Il constitua donc une délégation, dont nous faisions partie ipso facto. Puis, nous prenant à part : « Je n’ai pas confiance en mes gens, les Belges vont les acheter. Je n’ai confiance qu’en vous. Tenez bon et rapportez-moi l’accord. » Il nous donna des billets en première classe de Swissair, qui était à l’époque une grande compagnie aérienne, et nous souhaita bon voyage.

La négociation ne se déroula pas à Bruxelles mais dans un endroit jugé neutre : les locaux des Nations unies à Genève. En nous voyant arriver, les membres de la délégation belge ricanèrent, se demandant sans doute « qui étaient ces Arabes ». Les Congolais, eux, ne vinrent pas. Le métis censé diriger la délégation, Albert Delvaux, était introuvable. Lui et ses amis étaient restés à l’hôtel, si bien que nous nous retrouvâmes seuls face aux Belges. Il n’y eut pas de négociations, et je compris alors que Lumumba avait eu bien raison de ne pas avoir confiance en ses émissaires congolais.

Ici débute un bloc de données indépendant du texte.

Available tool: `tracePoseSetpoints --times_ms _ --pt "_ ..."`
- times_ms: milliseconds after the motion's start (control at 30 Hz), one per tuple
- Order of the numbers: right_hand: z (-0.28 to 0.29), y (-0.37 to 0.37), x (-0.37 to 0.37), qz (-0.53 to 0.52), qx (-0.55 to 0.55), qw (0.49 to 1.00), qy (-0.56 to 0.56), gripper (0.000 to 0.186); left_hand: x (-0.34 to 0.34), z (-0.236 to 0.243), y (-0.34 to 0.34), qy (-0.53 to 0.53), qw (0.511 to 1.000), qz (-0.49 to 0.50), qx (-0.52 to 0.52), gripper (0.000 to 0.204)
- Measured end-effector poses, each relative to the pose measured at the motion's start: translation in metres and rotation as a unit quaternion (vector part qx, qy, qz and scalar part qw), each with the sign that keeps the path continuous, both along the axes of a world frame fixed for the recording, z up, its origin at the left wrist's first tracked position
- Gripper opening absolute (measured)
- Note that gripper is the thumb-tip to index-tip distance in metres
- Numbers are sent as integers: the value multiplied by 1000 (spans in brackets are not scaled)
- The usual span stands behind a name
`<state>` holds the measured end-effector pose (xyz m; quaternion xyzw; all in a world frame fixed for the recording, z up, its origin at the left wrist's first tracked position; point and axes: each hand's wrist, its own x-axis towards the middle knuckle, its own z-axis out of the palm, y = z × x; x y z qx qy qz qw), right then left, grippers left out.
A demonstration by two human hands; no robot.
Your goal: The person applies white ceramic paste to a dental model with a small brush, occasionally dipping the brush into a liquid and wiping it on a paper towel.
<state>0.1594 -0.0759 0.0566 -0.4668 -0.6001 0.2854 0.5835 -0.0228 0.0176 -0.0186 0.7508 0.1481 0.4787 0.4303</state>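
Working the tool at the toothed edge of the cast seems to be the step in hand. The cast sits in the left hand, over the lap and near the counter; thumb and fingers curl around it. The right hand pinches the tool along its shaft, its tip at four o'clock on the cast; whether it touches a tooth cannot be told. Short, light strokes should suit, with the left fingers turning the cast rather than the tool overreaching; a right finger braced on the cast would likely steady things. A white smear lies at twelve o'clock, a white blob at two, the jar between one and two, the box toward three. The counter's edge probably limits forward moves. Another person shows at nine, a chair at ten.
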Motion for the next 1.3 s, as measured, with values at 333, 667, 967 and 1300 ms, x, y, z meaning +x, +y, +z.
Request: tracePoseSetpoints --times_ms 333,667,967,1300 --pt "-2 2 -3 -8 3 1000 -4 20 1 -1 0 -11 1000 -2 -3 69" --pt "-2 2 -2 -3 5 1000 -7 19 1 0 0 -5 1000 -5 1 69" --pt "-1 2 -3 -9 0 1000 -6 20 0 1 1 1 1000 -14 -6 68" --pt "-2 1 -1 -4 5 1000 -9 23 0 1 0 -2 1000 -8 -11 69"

CET HOMME TRÈS EN AVANCE SUR SON TEMPS AURA ÉPOUSÉ L’HISTOIRE. LE 17 JANVIER 1961, EN APPRENANT SA MORT, J’AI PLEURÉ

Moalla et Mathari regagnèrent Tunis écœurés. Je me souviens de m’être senti seul à Genève, humilié, pessimiste quant à l’avenir de l’Afrique. Ne sachant que faire, j’écrivis une lettre d’explication et de démission à Lumumba, la glissai dans une enveloppe avec mon billet d’avion de retour, la postai et repartis pour Tunis. Je suis persuadé qu’il ne l’a jamais reçue, mais que pouvais-je faire d’autre ?

En dépit de ces vicissitudes, Lumumba aura épousé l’Histoire. J’avais été impressionné par son parcours, même si je savais qu’il manquait d’expérience et de moyens, au moins autant humains que financiers.

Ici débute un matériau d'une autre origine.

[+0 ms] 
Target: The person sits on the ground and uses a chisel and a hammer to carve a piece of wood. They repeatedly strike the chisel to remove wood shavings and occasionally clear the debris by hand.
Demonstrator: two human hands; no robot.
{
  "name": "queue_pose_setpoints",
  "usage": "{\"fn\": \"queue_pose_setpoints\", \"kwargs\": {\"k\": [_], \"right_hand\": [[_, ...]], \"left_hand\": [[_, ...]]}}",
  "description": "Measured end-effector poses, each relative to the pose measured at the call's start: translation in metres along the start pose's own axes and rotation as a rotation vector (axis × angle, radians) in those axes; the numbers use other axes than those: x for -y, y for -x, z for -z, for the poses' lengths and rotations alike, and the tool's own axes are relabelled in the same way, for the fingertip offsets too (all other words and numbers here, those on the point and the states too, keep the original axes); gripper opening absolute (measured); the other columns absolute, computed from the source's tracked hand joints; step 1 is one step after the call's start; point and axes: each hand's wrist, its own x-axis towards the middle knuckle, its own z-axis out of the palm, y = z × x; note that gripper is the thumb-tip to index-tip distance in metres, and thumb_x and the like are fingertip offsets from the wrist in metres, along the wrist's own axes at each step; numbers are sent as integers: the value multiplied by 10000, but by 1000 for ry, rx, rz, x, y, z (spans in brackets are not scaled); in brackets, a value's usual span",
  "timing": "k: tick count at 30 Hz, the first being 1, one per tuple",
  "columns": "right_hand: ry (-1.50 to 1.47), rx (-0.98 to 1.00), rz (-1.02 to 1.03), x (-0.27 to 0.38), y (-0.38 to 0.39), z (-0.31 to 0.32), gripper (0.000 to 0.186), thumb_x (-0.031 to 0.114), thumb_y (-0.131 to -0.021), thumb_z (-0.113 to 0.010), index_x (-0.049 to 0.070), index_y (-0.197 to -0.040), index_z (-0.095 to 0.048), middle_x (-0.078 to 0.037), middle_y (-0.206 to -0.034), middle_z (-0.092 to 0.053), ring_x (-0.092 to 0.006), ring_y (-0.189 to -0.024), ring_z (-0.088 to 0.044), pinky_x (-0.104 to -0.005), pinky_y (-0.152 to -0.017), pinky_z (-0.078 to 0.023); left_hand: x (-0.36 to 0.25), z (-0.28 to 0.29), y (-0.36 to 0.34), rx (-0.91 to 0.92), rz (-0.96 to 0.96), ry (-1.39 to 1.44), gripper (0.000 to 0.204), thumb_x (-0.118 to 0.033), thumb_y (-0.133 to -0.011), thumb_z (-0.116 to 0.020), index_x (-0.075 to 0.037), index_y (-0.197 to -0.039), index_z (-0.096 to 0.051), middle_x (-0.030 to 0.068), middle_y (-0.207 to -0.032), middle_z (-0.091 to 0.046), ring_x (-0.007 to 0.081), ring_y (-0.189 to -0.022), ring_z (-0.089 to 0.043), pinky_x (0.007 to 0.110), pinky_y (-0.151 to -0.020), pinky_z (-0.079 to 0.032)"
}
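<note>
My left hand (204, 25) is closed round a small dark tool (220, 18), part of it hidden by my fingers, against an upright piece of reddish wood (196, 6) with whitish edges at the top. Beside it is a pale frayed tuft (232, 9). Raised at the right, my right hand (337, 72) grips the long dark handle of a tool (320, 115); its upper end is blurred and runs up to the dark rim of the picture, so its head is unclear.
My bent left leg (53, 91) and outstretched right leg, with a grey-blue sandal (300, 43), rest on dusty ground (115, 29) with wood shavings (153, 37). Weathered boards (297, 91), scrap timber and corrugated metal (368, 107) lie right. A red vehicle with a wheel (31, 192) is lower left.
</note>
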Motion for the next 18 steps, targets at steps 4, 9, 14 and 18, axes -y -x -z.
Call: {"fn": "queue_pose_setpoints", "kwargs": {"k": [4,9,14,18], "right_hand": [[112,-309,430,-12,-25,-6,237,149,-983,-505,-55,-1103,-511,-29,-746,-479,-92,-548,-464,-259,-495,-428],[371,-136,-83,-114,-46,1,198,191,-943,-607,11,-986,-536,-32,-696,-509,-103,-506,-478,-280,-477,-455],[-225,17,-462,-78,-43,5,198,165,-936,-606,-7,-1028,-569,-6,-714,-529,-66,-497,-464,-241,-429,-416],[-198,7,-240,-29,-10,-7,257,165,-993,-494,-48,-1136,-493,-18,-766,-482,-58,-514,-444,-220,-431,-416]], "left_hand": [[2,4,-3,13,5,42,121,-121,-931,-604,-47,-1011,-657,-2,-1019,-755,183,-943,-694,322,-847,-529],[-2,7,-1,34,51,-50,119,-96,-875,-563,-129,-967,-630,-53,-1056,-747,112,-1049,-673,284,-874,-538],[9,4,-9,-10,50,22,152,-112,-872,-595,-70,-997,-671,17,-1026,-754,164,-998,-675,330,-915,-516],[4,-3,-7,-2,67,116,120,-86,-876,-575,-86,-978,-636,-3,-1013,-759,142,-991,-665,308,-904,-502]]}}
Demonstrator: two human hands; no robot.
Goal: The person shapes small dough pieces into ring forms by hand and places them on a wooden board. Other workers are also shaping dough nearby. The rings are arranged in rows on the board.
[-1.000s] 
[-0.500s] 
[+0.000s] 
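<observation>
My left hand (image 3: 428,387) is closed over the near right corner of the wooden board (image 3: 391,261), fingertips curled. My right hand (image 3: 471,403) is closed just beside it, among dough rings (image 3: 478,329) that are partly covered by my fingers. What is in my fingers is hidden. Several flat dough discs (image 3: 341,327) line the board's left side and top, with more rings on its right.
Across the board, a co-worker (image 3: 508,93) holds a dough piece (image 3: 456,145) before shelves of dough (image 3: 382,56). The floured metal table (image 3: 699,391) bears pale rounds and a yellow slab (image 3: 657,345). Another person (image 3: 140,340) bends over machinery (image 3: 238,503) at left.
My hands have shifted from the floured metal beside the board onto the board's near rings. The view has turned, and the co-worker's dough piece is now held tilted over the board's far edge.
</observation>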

Le destin de cet homme très en avance sur son temps était presque écrit d’avance. Sans aller jusqu’à imaginer qu’il serait assassiné, je pressentais que l’avenir serait très compliqué.

Cependant, compte tenu de son charisme et de la présence sur place des Nations unies, je crus qu’il pourrait réussir. Le 17 janvier 1961, en apprenant sa mort, j’ai pleuré.

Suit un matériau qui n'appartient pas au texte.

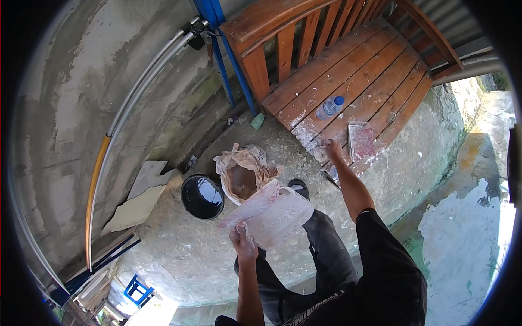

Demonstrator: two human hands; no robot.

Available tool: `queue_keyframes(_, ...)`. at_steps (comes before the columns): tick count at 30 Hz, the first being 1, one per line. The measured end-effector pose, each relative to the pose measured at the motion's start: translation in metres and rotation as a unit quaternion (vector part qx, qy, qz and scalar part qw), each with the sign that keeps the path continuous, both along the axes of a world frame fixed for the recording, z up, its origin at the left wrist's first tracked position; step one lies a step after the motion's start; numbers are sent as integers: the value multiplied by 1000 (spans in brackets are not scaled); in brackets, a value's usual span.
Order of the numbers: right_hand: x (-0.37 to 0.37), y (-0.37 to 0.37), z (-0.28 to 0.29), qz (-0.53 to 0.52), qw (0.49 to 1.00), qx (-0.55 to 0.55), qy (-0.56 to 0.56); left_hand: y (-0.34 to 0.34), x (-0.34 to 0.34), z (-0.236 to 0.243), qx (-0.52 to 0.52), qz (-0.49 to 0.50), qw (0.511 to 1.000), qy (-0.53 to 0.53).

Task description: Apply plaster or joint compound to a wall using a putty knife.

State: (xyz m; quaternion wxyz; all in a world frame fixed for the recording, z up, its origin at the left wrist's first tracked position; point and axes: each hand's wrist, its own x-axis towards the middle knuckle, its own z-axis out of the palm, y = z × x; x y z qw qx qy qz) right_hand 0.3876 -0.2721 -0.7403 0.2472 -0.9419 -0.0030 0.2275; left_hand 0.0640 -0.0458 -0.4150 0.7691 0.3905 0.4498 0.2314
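Note:
My left hand (243, 240) grips a flat white plaster-stained board (272, 213) and holds it tilted in front of my legs. My right hand (333, 149) reaches out to the front edge of a wooden bench (348, 70); it rests on the dusty slats next to a plaster-covered trowel (360, 140). Whether its fingers hold anything cannot be made out. An open paper sack of brown powder (243, 175) sits on the concrete floor just beyond the board.
A black bucket of water (202, 196) stands left of the sack. A clear plastic bottle with a blue cap (329, 107) lies on the bench. Pipes and a blue pole lean on the concrete wall at the left. Pale board offcuts (141, 198) lie by the wall.

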Motion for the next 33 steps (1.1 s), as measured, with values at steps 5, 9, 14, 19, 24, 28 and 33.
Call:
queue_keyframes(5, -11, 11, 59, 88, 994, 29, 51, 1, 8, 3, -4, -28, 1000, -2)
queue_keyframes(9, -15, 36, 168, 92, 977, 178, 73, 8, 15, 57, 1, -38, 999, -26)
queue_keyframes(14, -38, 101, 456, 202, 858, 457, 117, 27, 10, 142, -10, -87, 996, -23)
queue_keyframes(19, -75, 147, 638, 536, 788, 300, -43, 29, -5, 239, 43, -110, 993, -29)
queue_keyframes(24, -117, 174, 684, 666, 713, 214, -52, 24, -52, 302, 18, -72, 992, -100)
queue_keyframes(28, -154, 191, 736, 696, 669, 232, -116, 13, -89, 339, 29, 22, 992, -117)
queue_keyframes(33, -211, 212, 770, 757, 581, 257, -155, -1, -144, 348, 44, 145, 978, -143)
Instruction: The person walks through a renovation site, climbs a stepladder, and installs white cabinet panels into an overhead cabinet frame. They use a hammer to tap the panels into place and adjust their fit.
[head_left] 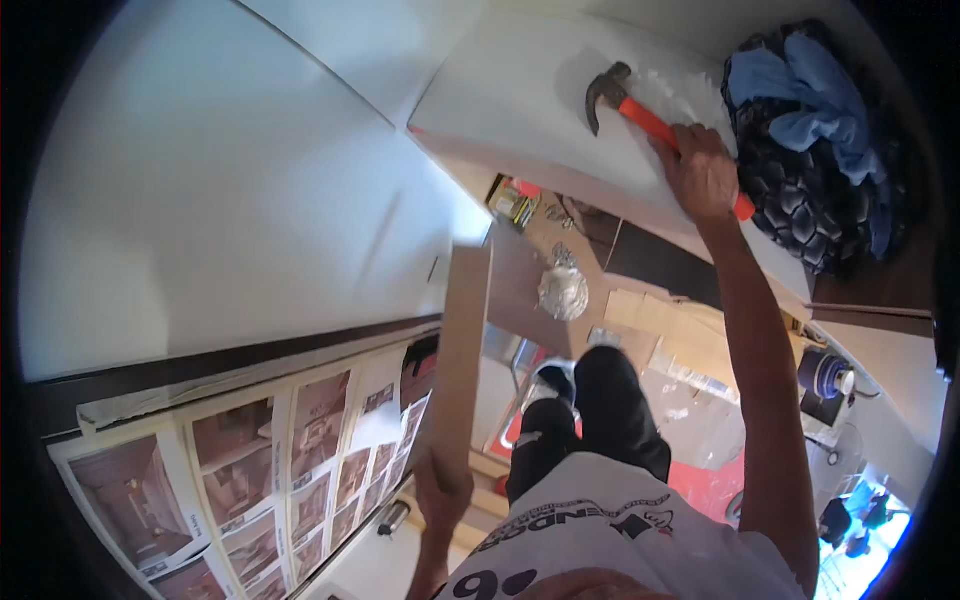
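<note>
My right hand (704, 172) is closed round the orange handle of a claw hammer (640, 112). The hammer's dark head points to the upper left, over a white ledge (500, 95). I cannot tell whether the hammer rests on the ledge. At the lower middle, my left hand (443, 488) grips the lower end of a long flat wooden board (462, 345). That board stands steeply beside a white panel (250, 190), its far end close to the panel's corner. Part of my left hand's fingers is hidden by the board.
A dark patterned cloth or bag (795, 205) with a blue cloth (815, 95) lies right of the hammer. Far below are a silvery round bundle (563, 292), cardboard sheets (675, 335) and a fan (838, 447). A sheet of room pictures (270, 475) hangs at left.
</note>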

Règlement de comptes postcolonial

En cette époque de guerre froide, Lumumba passait aux yeux des Occidentaux pour un quasi-communiste. N’était-il pas aidé par la Russie ? Sa mort fut le fruit d’un règlement de comptes postcolonial entre, d’un côté, les Soviétiques et, de l’autre, les Occidentaux, auxquels l’officier Désiré Mobutu prêta main-forte.

Les Américains collaborèrent avec ses assassins, parce que, pour eux, il était procommuniste ou risquait d’être manipulé par les communistes. Or le Lumumba que j’ai connu était certes de gauche, et plus pro-Russe que pro-Américain, mais avant tout un « non-aligné ». Un homme libre.

Ce nouveau contact avec un leader d’Afrique subsaharienne m’avait conforté dans mon projet de créer un journal panafricain pour les « Noirs » et les « Arabes ». Plus j’avançais, plus je sentais qu’il n’y avait pas de « différence de civilisation » entre eux. Durant tous mes échanges avec Lumumba, je m’étais senti en parfaite harmonie. Ce sentiment de fraternité ne s’explique pas. Il était profondément ancré en moi. »

Extrait de J’assume, de Béchir Ben Yahmed, éd. du Rocher, 2021, 525 p., 24,90 euros.


[1] Diplômé de HEC tout comme Béchir Ben Yahmed, Abdelaziz Mathari fut chef de cabinet du président tunisien Habib Bourguiba, puis fonda la Société tunisienne de banque (STB) avec BBY et Serge Guetta.
[2] Psychiatre et essayiste français, auteur, entre autres, des Damnés de la Terre, le Martiniquais Frantz Fanon (1925-1961) est l’un des fondateurs du courant de pensée tiers-mondiste et une figure majeure de l’anticolonialisme.
[3] Cet hebdomadaire, qui succède à L’Action (1955-1958), sera en effet fondé par Béchir Ben Yahmed le 17 octobre 1960. Il change de nom et devient Jeune Afrique le 21 novembre 1961.